Садальский даже слегка опешил от такой наглости. Но потом оценил мысль.
— А что, очень даже правильно ты говоришь. Вот ведь, нехватка профессиональных кадров сказывается. А думать ты умеешь, — в чёрных зрачках Садальского блеснул холодный огонёк одобрения, — надо назначить тебя взводным или ротным каким-нибудь. Вот структуру продумаем, обязательно назначу.
— Спасибо.
Леонид Яковлевич снова превратился в стену. Слово «спасибо» он не любил.
— Дальше рассказывай.
— Ну… он… типа… с кухни пришёл. Потом удар — и всё.
— Что — всё?
— Темнота.
— И ты думаешь, а мы выяснили, что думать ты умеешь, что всякая темнота — это смерть?
— Так она только вначале была! А потом я смотрю со стороны, как китаец у меня на шее пульс проверяет.
— У тебя?
— Ну… у тела моего…
— И… — что-то наподобие интереса отразилось-таки на лице Садальского, — как ты себя ощущал?
— Прикольно… легко так. Я и дома побывал, только там всё равно никого не было… и обратно вернулся. А потом появились эти…
— Кто?
— Не знаю. Страшные… ужасные… Со всех сторон.
— Врёшь! У тебя должно было быть как минимум три дня здесь. Никто за тобой в эти три дня прийти не должен.
— Я не знаю, — сжался Арнольд, — я только ужас помню. Не знаю, зачем они… Но когда этот парень начал молиться, их как ветром сдуло. Так легко стало… Словно на волнах укачивало. И я уснул…
— Уснул? Мёртвый?
— Ну я же мёртвый-живой был. Просто всё размылось… Расплывчато стало. Ну, знаете, как когда мама в детстве укачивает… Вот так…
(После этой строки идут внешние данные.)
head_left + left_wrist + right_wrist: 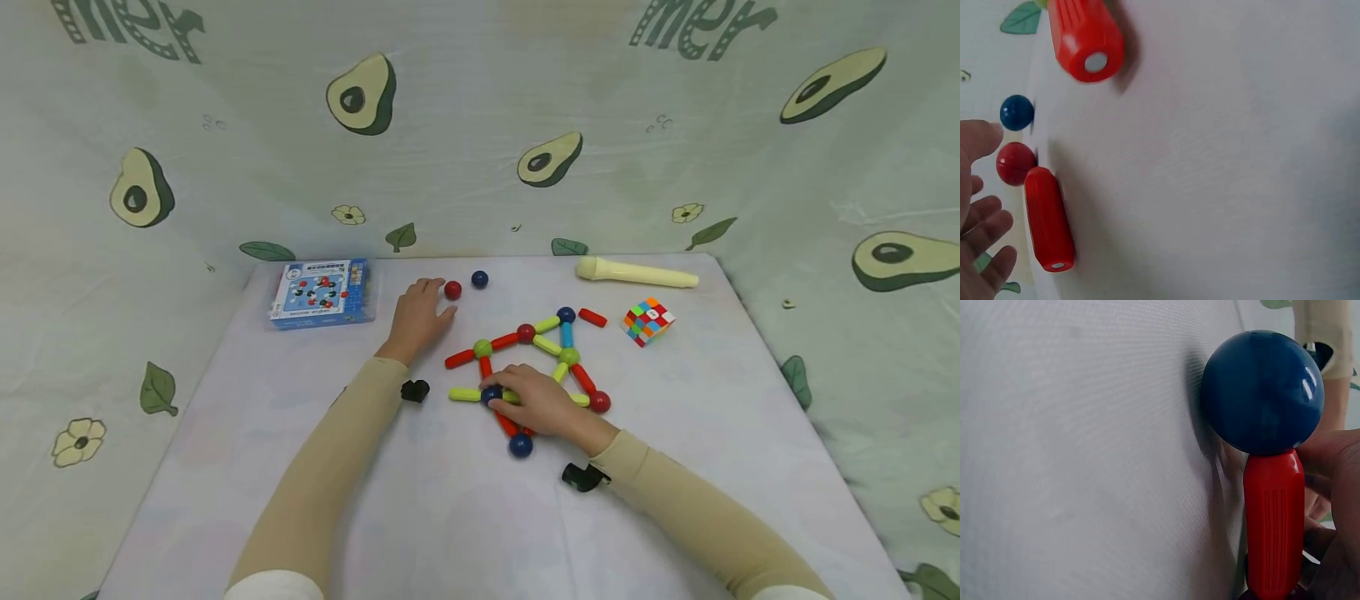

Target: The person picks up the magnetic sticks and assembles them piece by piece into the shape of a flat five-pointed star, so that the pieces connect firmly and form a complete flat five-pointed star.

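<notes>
Head view: a person sits at a table covered w/ a pale cloth, both arms in tan sleeves. The left hand lies flat on the cloth, fingers straight and a little apart, holding nothing; its fingertips are just beside a loose red ball, w/ a loose blue ball next to that. In the left wrist view the same red ball and blue ball sit near the fingers, not touching them.

The right hand rests on a flat structure of magnetic rods and balls at mid-table: red, yellow and blue rods joined at green, red and blue balls. Its fingers curl over a dark blue ball at the structure's lower left, where a yellow rod sticks out to the left. Cannot tell how firmly that ball is pinched, but the fingers are bent round it. Below the hand, a red rod leads to another blue ball; the right wrist view shows this blue ball stuck on the end of the red rod, close up.

Elsewhere: a blue toy box at far left, a cream cylinder at far right, a colour cube near it, and a single red rod just right of the structure.
</notes>
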### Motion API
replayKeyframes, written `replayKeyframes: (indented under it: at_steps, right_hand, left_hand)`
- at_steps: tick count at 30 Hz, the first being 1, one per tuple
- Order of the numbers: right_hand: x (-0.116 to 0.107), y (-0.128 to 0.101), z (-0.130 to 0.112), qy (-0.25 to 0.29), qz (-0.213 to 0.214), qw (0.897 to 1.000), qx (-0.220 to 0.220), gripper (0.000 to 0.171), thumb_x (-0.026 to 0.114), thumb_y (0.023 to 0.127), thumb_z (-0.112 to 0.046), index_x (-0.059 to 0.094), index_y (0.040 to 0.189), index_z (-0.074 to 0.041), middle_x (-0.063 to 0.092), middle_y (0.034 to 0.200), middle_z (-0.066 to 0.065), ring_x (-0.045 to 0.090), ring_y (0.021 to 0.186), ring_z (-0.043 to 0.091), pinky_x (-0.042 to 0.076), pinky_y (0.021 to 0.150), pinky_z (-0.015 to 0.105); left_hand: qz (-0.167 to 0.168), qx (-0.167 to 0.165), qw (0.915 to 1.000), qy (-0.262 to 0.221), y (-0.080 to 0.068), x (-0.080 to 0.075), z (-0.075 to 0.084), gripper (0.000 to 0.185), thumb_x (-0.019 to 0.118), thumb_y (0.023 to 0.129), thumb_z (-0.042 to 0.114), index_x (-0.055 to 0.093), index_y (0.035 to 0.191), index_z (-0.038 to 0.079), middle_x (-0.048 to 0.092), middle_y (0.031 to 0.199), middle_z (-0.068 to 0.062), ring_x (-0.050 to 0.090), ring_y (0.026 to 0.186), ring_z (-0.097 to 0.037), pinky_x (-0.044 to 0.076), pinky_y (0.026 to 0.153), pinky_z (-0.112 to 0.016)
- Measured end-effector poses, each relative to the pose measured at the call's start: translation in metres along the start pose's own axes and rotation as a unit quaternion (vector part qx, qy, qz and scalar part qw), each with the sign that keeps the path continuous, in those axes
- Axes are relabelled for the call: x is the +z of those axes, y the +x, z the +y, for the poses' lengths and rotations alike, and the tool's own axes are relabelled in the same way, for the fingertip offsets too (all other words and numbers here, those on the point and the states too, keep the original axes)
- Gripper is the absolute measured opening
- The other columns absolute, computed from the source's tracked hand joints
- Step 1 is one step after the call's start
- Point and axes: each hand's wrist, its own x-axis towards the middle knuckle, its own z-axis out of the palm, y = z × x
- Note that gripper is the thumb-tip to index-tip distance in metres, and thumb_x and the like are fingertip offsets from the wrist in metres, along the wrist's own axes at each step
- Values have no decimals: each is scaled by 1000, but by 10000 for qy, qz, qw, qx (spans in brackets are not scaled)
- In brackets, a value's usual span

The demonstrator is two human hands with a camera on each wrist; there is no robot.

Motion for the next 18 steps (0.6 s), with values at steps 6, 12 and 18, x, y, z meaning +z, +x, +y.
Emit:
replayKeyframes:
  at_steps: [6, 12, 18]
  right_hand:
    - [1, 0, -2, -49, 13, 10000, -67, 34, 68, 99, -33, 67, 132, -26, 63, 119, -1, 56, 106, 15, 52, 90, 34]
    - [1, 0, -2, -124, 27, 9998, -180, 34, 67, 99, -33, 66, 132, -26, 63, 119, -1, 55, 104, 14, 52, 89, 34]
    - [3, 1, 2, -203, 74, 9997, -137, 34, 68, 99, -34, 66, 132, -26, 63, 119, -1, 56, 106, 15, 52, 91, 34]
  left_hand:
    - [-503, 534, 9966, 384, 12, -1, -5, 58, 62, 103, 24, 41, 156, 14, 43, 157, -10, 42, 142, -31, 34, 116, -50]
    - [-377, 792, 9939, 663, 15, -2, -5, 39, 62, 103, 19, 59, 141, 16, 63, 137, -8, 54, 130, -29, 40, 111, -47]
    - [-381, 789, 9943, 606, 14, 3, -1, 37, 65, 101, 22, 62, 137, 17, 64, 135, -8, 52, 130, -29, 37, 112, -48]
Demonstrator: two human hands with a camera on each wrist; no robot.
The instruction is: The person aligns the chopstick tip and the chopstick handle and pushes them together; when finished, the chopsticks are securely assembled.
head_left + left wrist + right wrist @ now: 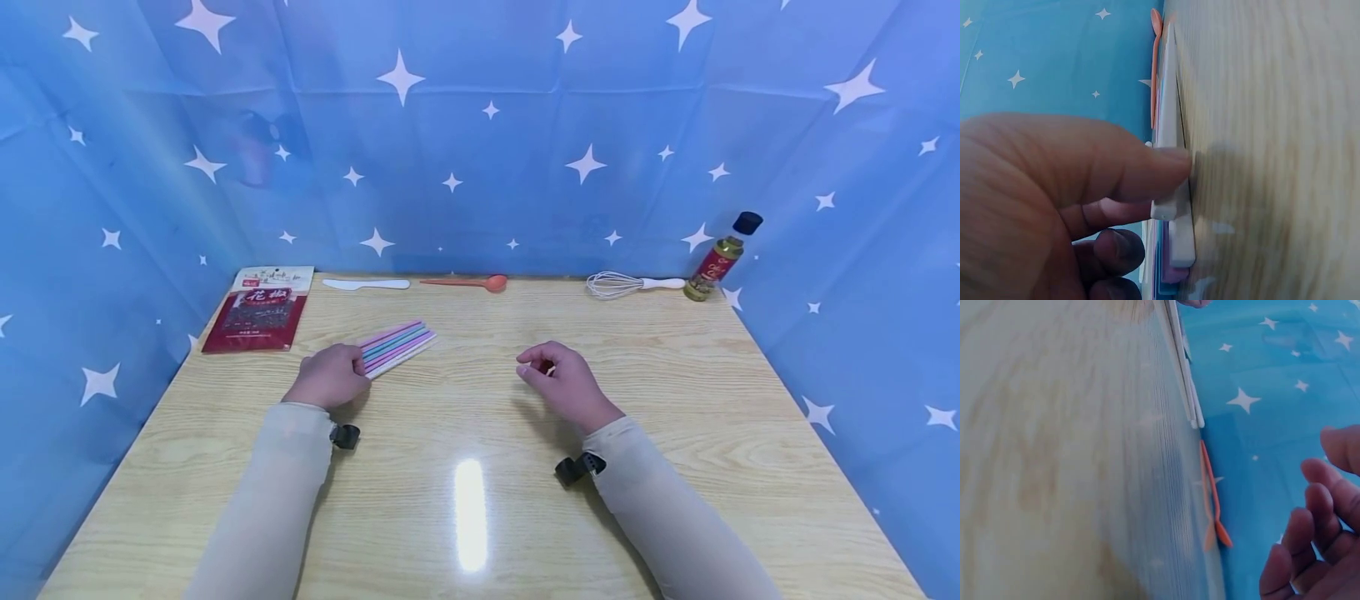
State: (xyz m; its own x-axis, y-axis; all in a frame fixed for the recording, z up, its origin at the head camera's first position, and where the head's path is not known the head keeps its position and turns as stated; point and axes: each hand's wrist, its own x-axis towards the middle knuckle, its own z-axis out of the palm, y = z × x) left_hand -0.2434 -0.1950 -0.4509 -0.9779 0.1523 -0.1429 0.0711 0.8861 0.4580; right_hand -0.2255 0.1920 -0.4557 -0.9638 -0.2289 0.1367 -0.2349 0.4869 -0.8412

— Ты ещё и образное мышление имеешь, — холодно заметил Леонид Яковлевич.
— А проснулся я уже в своём теле. Боль в горле ещё была, но я уже дышал. Даже говорить мог.
— А почему ты от них сбежал? Он же тебя с того света вернул? — на этот раз Садальский буквально пригвоздил Арнольда взглядом.